The reply should be one number: how many lines of the data below contain "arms".
Records Start Marker
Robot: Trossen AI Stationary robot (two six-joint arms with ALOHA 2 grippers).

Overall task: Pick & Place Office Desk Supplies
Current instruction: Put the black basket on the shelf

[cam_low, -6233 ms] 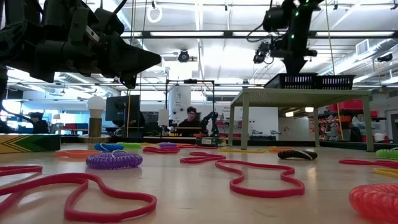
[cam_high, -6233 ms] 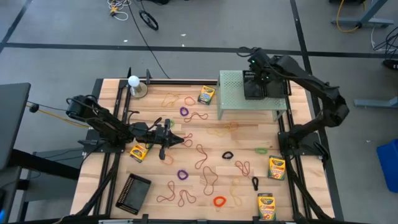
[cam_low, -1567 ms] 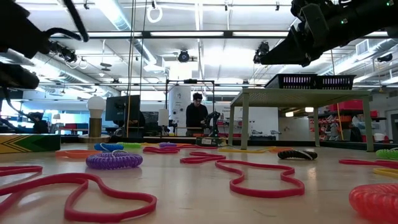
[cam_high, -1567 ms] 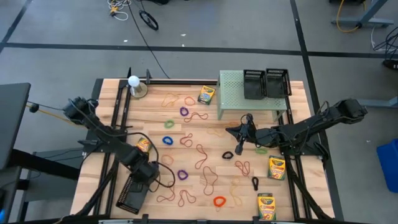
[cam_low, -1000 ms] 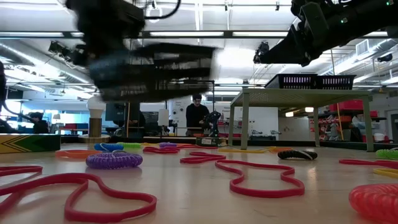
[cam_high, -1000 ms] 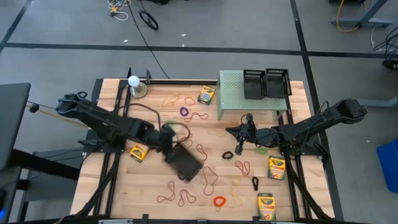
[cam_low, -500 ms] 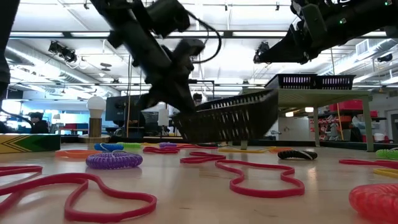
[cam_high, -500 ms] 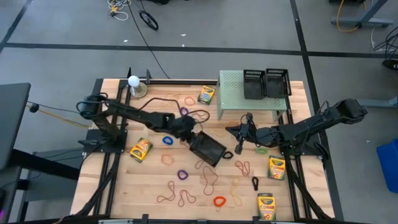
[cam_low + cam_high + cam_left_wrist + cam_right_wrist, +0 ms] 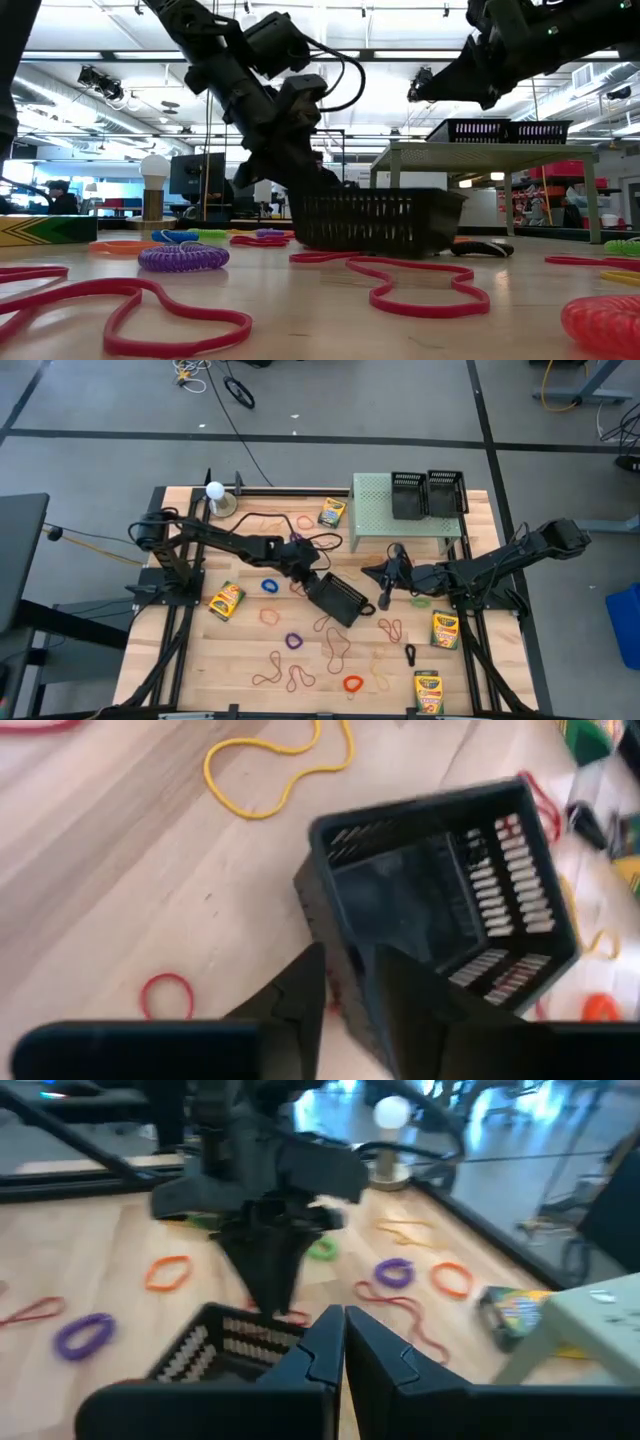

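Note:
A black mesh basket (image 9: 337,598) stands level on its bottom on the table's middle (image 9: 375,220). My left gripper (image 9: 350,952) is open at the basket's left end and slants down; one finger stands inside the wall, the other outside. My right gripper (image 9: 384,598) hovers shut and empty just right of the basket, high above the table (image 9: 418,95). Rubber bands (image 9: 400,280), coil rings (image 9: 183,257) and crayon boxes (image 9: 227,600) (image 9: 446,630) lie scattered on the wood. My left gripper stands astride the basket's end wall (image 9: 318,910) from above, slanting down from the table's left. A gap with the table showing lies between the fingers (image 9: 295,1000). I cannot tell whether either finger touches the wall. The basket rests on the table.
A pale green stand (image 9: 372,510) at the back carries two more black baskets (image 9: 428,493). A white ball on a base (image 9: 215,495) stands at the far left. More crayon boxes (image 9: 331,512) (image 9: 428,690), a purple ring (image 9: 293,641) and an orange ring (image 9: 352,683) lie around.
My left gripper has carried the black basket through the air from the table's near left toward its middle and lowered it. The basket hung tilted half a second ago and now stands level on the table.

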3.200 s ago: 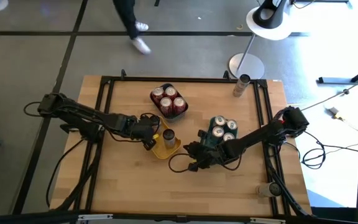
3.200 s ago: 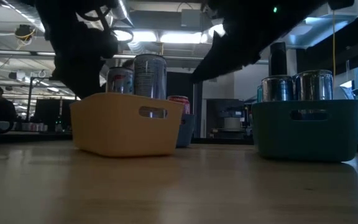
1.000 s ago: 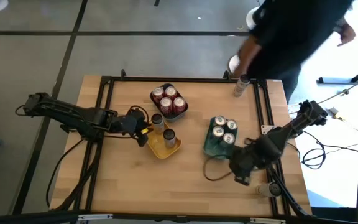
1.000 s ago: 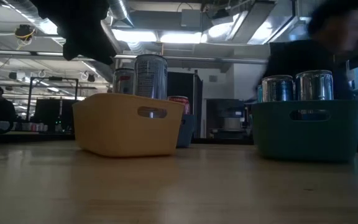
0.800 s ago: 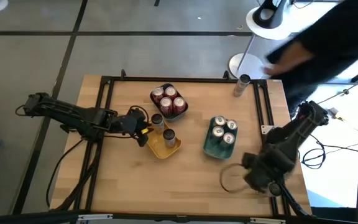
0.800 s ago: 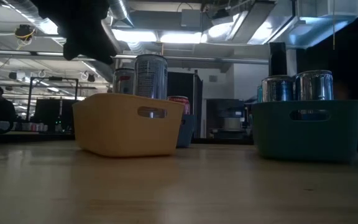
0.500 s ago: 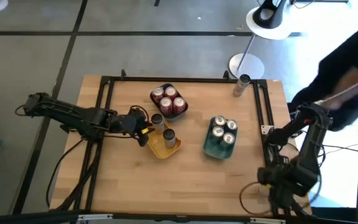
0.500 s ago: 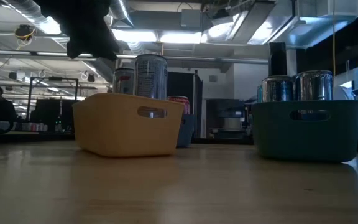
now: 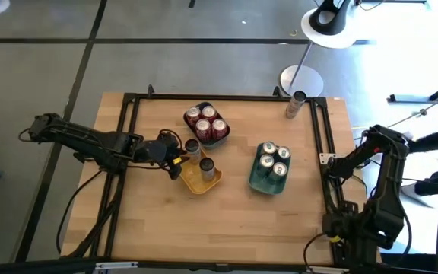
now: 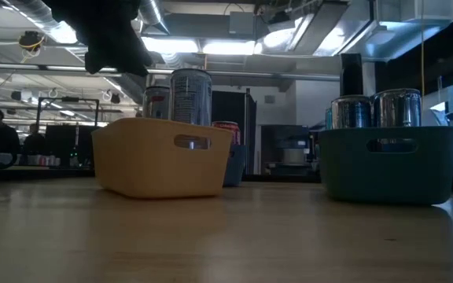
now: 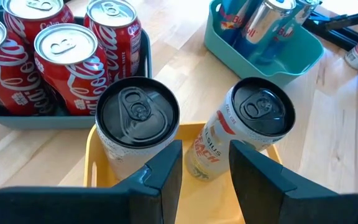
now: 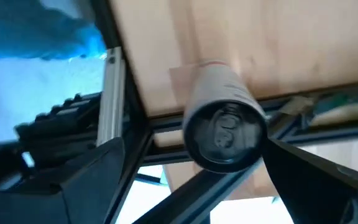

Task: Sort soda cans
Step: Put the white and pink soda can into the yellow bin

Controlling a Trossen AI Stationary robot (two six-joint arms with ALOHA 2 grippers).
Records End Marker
- _Solution to the problem_
2